On line (4), the first letter "e" is omitted in this working sheet. This might have been fatal but once one is familiar with the structure of the code (e.g., vowel-consonant patterns), it would not be difficult to notice the omission.

On line (4), the plaintext "sa" is enciphered as "hu" but it is "ho" on line (22). The latter seems to be in error because "ho" is used for "za" on lines (8)(12)(13)(14).

On line (4), "yoo" is enciphered as "vo", which may be in error because "yo" is enciphered as "ko" on (6)(9)(17)(20). On line (14), an orphan letter "k" should be "ko". On line (15), "ko" is deciphered as "yoo" in the working sheet but the plaintext should be "na", which indicates that the code should be "id".

On line (5), "ab" should be "ad". The Morse code for "b" (_...) is similar to that for "d" (_..).

On line (5), "r" (Morse code: ._.) should be "e" (.) "n"(_.).

On line (6), "et" should be "en".

On line (6), "ef" represents "kan" but it is for "ya" according to the reconstructed code table printed in Kahn. The code "ef" appears to be an error for "if", which occurs on line (16). The Morse code for "e" (.) is similar to that for "i" (..).

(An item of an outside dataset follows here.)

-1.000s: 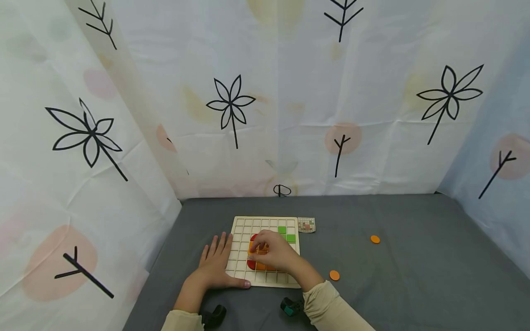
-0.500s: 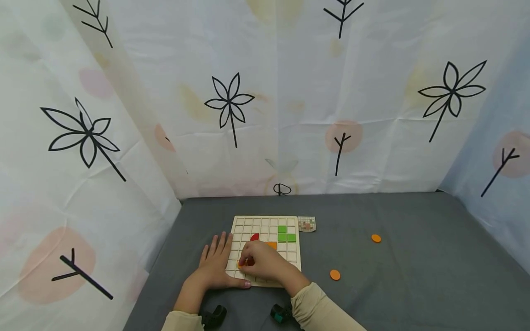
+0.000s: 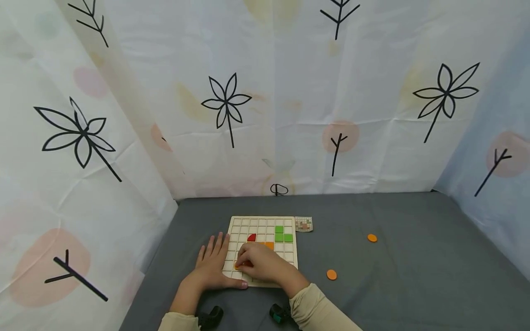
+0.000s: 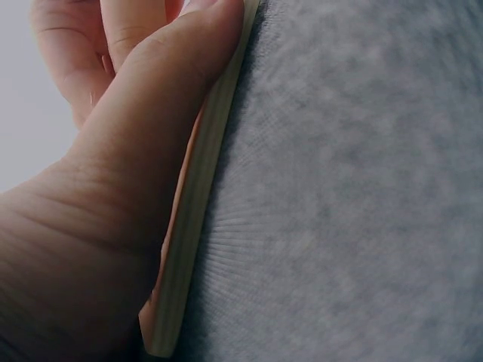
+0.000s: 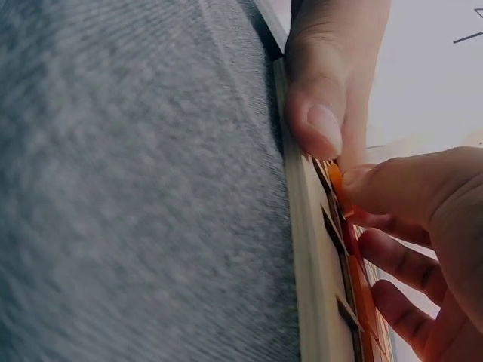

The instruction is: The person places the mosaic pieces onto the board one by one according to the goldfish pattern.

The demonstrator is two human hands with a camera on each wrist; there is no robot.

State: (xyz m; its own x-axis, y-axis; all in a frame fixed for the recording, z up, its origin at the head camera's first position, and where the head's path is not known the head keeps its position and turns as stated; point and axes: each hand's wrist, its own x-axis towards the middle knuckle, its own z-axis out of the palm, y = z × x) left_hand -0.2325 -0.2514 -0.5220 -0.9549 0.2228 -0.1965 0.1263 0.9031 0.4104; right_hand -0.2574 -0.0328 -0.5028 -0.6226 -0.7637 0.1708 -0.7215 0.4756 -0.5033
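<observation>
A wooden grid board (image 3: 244, 222) lies on the grey table. My left hand (image 3: 210, 265) rests along its left edge, fingers spread and thumb over the near left corner. My right hand (image 3: 265, 263) is low over the board's left half and pinches a small orange disc (image 5: 336, 181) between thumb and fingertips, close to the left thumb. A red quarter-round piece (image 3: 251, 237), an orange square piece (image 3: 269, 245) and several green squares (image 3: 279, 233) sit in the grid. My right hand hides other pieces beneath it.
A small printed pattern card (image 3: 304, 224) lies against the board's far right corner. On the cloth to the right are two orange discs, a nearer one (image 3: 331, 274) and a farther one (image 3: 372, 238). A patterned white curtain (image 3: 269, 161) stands behind the table.
My right hand has moved from the board's middle toward its near left part, uncovering the orange square behind it. The left hand stays on the edge.
</observation>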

On line (6), "suru" is enciphered as "ofok" but as "ouok" on line (9). The latter appears to be in error because it does not conform to the pattern of the four-letter code. The Morse code for "f" (.._.) is similar to that for "u" (.._).

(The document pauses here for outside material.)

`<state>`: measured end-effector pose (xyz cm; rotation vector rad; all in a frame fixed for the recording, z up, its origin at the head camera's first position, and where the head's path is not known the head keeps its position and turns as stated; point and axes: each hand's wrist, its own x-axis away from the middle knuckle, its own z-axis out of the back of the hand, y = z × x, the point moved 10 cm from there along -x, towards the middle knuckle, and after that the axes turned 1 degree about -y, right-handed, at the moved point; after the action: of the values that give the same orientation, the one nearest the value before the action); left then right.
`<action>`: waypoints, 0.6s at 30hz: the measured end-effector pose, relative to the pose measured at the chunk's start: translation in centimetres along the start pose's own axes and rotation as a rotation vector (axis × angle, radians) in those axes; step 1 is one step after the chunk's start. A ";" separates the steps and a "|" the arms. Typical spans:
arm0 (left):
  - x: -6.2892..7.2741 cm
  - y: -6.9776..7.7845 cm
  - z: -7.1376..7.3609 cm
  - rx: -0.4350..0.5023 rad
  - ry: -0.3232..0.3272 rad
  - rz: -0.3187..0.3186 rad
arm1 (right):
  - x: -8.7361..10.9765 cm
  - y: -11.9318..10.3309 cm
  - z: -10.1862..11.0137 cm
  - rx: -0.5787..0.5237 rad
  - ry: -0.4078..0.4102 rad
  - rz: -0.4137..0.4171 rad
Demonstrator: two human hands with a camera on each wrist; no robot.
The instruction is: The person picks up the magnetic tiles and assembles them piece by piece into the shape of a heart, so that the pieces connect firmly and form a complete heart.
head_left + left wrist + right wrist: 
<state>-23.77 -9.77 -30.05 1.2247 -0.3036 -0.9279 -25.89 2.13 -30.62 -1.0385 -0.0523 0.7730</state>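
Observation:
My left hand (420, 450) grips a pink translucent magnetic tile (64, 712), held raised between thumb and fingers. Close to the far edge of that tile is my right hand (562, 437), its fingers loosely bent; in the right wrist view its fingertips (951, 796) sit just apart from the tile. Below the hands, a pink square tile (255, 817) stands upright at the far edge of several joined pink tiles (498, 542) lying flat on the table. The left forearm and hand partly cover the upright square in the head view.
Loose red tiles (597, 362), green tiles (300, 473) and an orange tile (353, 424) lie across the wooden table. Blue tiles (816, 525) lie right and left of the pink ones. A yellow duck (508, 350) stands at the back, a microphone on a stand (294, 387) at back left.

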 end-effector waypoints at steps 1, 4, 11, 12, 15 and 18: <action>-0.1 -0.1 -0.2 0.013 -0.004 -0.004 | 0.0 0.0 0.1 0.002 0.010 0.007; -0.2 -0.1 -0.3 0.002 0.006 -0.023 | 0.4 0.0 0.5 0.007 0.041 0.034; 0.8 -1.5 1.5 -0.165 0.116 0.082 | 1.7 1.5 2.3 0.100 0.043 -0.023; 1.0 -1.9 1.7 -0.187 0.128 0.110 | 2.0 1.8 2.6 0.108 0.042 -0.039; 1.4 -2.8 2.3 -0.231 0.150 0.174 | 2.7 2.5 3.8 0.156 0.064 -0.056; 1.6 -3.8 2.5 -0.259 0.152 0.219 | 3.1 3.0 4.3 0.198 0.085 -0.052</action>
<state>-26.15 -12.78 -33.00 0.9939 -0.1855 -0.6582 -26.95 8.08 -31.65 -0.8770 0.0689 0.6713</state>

On line (7), the code "ot" represents "arita." The fact that "arita" is only an uninflecting part of a verb phrase "ari-taku" is not a problem by itself but the reconstructed code in print indicates "azak" represents "arita."

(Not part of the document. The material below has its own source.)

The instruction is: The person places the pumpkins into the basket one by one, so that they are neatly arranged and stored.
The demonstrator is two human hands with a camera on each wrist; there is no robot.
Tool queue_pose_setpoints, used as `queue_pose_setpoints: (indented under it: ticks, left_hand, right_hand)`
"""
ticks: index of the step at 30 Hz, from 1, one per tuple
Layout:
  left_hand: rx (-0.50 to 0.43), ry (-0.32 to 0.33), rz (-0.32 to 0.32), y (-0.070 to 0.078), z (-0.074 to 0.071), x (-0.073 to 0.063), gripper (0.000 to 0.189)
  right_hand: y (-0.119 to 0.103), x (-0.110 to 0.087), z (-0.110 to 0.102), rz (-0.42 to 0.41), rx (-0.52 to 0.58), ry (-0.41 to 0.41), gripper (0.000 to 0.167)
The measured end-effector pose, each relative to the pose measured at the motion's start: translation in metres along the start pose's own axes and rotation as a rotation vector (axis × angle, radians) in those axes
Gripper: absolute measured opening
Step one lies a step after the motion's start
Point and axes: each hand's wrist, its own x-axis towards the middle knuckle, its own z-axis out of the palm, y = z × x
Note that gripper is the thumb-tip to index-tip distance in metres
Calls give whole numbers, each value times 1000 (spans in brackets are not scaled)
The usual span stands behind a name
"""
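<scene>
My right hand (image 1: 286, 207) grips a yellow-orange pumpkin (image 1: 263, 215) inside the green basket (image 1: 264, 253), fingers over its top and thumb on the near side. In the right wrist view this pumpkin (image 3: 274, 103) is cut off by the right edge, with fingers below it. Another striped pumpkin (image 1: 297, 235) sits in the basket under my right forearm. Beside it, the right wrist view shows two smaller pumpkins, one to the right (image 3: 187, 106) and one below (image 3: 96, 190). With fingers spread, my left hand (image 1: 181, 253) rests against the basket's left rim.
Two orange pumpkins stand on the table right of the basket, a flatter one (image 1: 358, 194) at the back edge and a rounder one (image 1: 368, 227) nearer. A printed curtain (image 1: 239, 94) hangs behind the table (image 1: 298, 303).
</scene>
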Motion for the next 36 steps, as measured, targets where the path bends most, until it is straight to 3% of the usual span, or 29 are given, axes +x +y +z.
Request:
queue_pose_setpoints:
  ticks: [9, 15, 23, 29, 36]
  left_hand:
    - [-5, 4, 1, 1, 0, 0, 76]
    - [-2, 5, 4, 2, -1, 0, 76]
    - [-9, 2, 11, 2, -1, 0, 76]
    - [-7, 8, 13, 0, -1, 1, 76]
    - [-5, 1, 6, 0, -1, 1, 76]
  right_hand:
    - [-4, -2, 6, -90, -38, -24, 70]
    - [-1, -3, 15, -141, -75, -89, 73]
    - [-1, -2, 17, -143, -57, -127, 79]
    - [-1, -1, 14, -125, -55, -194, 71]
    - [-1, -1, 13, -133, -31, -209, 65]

On line (8), the code "edup" corresponds to the plaintext "nioitemo" (which is a postposition "nioite" having a similar meaning to the English preposition "in" plus "mo", meaning "also"), while "nioite" should be represented by "da" as on line (14). (By the way, the Japanese record indicates line (14) also has "nioitemo" but the encoded telegram has "nioitewa".) At least, "ed" appears to be in error because it represents "ki" and should not be used in four-letter codes and also because a four-letter code "edup" is not in the "e"-section of the reconstructed code table.

On line (8), "asul" for "an" should be "abul". The Morse code for "b" (_...) may be said to be similar to that for "s" (...).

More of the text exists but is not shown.